Harold Balazs: Leaving Marks
Harold Balazs, A Dialogue, c. 2007, copper Museum Purchase, 2023. Sponsored by Steve Duvoisin. Photo: Courtesy of Robert Poe Photography.

Harold Balazs: Leaving Marks

Northwest Museum of Arts & Culture, Spokane, WA - To June 3

by Matthew Kangas

Harold Balazs (1928–2017) is widely known as “Spokane’s most famous artist.” This survey exhibition offers a broader picture. By including both large-scale indoor works and smaller, more intimate tabletop sculptures as well as paintings, carvings, maquettes, studies and enamels, Leaving Marks allows visitors to appreciate many aspects of the artist’s considerable oeuvre.

Originally from Westlake, OH, Balazs moved to Spokane with his family during the Great Depression and attended Washington State University in nearby Pullman. Shortly before, New York School giant Clyfford Still was on the faculty. He may be a source of Balazs’ characteristic mythological symbolism, a blend of ideograms, calligraphic gestures, totemic forms and other hermetic shapes. Like Still, Balazs also drew from Native American art, but turned it to his own end.

Settling in Spokane and raising a family there was fortuitous for the Hungarian American designer and artist whose father had inculcated in him an appreciation of the well-made object, the interchangeability of imagery regardless of medium, and the virtues of community cooperation, with a 1930s emphasis on appeasing public taste.
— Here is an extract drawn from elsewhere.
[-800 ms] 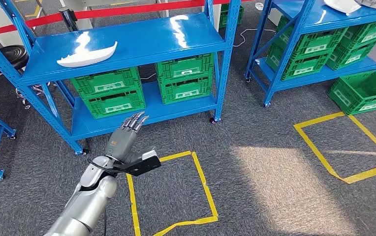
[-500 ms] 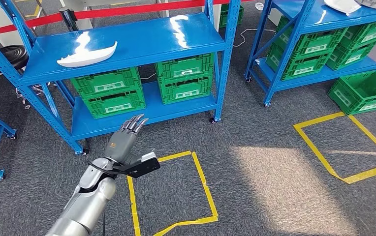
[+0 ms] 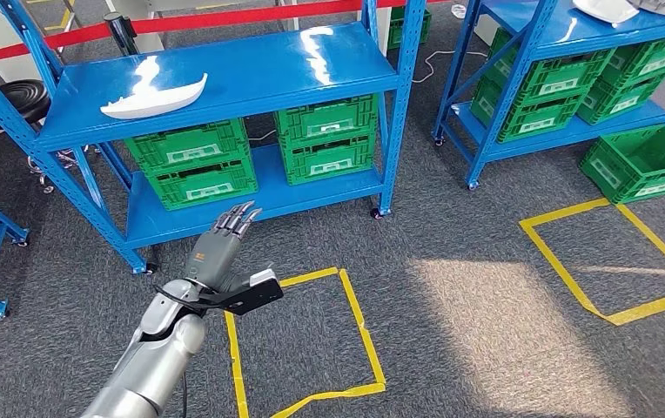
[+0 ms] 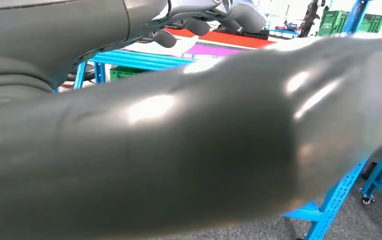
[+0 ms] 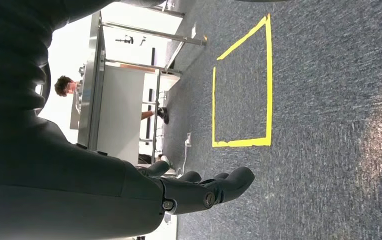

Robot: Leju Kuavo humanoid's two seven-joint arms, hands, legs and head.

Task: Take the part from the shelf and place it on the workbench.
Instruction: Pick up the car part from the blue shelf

What Leaving Marks reveals is how the mysterious and enigmatic roots of Balazs’ youthful abstract symbolism were successfully transformed into public artworks with immediate appreciation and accessibility.

Balazs created numerous indoor and outdoor public sculptures, panels, screens and murals for Spokane as well as for academic institutions in Idaho and public buildings throughout Washington State. A widely hailed exterior sculpture at the Jackson Federal Building in Seattle was later joined by a colorful enamel-on-steel floral mural, Rhododendrons (2000), at the King County Administration Building.